- Court: United States Court of Appeals for the Third Circuit
- Full case name: United States v. Extreme Associates, Inc.; Robert Zicari, aka Rob Black; Janet Romano, aka Lizzie Borden
- Argued: October 19, 2005
- Decided: December 8, 2005
- Citation: 431 F.3d 150 (3rd Cir. 2005)

Case opinions
- Majority: D. Brooks Smith, joined by Walter King Stapleton, Richard Lowell Nygaard
- Dissent: None

= United States v. Extreme Associates, Inc. =

2005 U.S. law case relating to obscenity

United States v. Extreme Associates, 431 F.3d 150 (3rd Cir. 2005), is a 2005 U.S. law case revolving around issues of obscenity.
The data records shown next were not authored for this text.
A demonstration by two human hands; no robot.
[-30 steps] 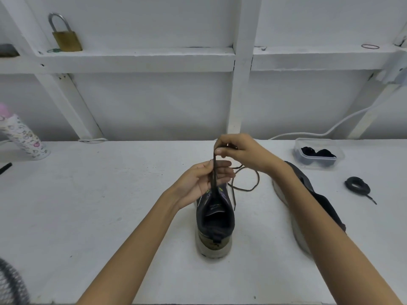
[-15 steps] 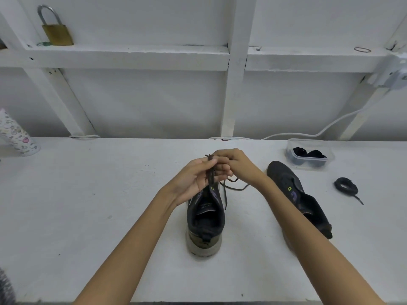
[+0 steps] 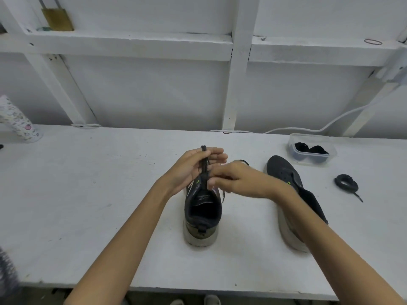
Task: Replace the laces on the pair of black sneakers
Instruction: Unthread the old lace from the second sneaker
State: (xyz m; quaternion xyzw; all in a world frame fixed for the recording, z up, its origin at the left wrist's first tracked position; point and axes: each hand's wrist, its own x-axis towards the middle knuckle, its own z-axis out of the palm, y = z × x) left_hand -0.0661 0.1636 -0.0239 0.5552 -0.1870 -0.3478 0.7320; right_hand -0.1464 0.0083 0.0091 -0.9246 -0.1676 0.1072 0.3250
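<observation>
A black sneaker (image 3: 202, 213) stands upright in the middle of the white table (image 3: 88, 194), heel toward me. My left hand (image 3: 191, 167) holds a dark lace (image 3: 204, 164) upright above the shoe's tongue, thumb against it. My right hand (image 3: 237, 180) is just right of the lace, over the eyelets, with fingers curled and pinching the lace low down. The second black sneaker (image 3: 286, 179) lies to the right, partly hidden by my right forearm. A coiled black lace (image 3: 345, 183) lies farther right.
A clear plastic tub (image 3: 311, 151) with dark items stands at the back right. A patterned bottle (image 3: 17, 119) stands at the far left. A white cable (image 3: 308, 128) runs along the wall. A brass padlock (image 3: 57, 18) sits on the shelf beam.
My right hand has dropped from above the shoe down to the eyelets. My left hand now holds the lace end upright. The loose loop of lace beyond the shoe has been drawn in.
</observation>
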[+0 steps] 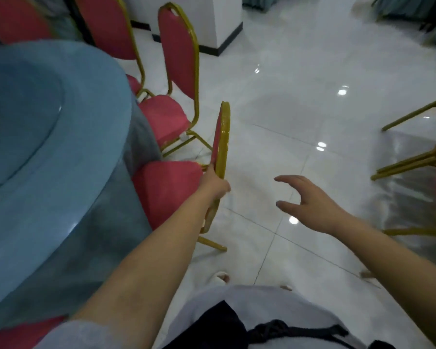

Extreme Associates, a pornography company owned by Rob Zicari and his wife Lizzy Borden (also known as Janet Romano), was prosecuted by the federal government for alleged distribution of obscenity across state lines. After several years of legal proceedings, the matter ended on March 11, 2009, with a plea agreement by Rob Zicari and Lizzy Borden.

==Leading up to the indictment==
The filming of Lizzy Borden's movie Forced Entry, which included several simulated rapes, was covered in the PBS Frontline documentary American Porn, which aired on February 7, 2002; the makers of the documentary were repulsed and walked off the set. Zicari was interviewed in the documentary; he defended the company's content and challenged Attorney General John Ashcroft to take action against him. Zicari stated in an interview for the program, "We've got tons of stuff they technically could arrest us for. I'm not out there saying I want to be the test case. But I will be the test case. I would welcome that. I would welcome the publicity. I would welcome everything, to make a point in, I guess, our society". These scenes possibly led to the subsequent undercover operation by federal authorities.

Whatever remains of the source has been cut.